But this color photograph would cover the era nicely, just trying to find a
photo with trains in it is the hard part. 

Pookybear


----------



## Big Ed (Jun 16, 2009)

pookybear said:


> What before color film? That has been around for a long long time. Even
> before this type.
> 
> http://en.wikipedia.org/wiki/Autochrome_Lumière
> ...


Sure.....everyone had a color camera in the thirties.

Not many even had a camera.

That is why you can't even find photos of it.


----------



## tjcruiser (Jan 10, 2010)

Silly sidebar ...

(One of the all-time great literary works ...)










TJ


----------



## pookybear (Feb 3, 2011)

big ed said:


> Sure.....everyone had a color camera in the thirties.
> 
> Not many even had a camera.
> 
> That is why you can't even find photos of it.


Your totally right with this statment I am such a goof. The good old days
were people had to go out and kill dinner with a spear. And just think that
was like what 1975! Look how far we have come in 36 years.

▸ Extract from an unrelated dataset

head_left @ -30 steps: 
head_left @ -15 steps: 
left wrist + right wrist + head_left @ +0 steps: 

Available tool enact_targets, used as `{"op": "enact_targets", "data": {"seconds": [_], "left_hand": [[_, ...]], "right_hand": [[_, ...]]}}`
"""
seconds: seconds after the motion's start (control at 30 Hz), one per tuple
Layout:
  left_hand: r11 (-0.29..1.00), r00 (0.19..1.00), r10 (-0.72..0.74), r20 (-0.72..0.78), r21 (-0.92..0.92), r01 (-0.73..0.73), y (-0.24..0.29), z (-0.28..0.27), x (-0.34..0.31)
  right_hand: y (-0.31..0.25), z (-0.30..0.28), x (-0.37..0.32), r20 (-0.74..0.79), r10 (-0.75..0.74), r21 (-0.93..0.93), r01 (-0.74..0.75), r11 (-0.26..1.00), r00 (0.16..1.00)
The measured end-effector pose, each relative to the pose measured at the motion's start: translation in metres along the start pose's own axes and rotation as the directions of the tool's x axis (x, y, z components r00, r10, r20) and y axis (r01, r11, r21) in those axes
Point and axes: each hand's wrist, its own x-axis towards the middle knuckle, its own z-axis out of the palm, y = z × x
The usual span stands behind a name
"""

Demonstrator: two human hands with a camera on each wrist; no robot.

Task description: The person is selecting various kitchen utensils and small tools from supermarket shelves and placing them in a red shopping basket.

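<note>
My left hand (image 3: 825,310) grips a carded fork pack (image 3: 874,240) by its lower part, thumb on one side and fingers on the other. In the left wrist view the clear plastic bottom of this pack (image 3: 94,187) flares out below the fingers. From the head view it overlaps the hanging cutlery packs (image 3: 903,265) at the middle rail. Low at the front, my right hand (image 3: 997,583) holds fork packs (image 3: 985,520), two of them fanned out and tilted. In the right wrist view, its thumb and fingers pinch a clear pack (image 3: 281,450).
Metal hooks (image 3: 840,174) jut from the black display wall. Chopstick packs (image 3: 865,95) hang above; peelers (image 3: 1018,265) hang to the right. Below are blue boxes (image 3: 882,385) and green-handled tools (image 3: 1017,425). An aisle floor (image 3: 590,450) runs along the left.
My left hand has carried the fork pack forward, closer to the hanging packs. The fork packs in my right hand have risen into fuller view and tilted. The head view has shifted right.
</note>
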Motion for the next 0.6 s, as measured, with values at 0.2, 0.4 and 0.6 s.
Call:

What was I thinking people with cameras in the 1920s or 1930s I was totally
kidding there how silly. Next I will post something about men in space. ^_^ 


Pookybear


----------



## gc53dfgc (Apr 13, 2010)

note to self, 
Don't ever leave a thread for more then a day or two, you will have no clue what is going on.

TJ,
The colors I specified are actaully from the book that Big Ed mentioned "The Seashore's Finest Train. It specified a dark Navy blue for the sky, a lighter creamier blue to symbolize the ocean, and a white to symbolize the sandy shores of new Jersey. It doesn't specifiy exactly where the colors should be placed but I have got it narrowed to the passenger cars being iether the navy and white only or the lighter and white only and then the engine was only the navy and lighter blue color with the lighter blue on top of the boiler area where the walkway is that goes alongside the boiler and has steps leading to the front from the cab. the area below these walkways was the darker navy color. Now this is i you plan on makeing it accurate to what it was in real life but by all means pick what colors and combinations you think will make it look the nicest to you.


----------



## Big Ed (Jun 16, 2009)

pookybear said:


> Your totally right with this statment I am such a goof. The good old days
> were people had to go out and kill dinner with a spear. And just think that
> was like what 1975! Look how far we have come in 36 years.
> 
> ...


1975

The Blue Comet ran from 1929 to 1941.

The train's last run was on September 27, 1941, from Atlantic City to Jersey City

In December 1975 a special _Blue Comet Nostalgia Train_ operated with a steam locomotive from the Raritan bay to Bayhead. The nostalgia train trip was filmed and appeared in a Christmas special edition of the tomorrow TV show with host Tom Snyder on December 25, 1975.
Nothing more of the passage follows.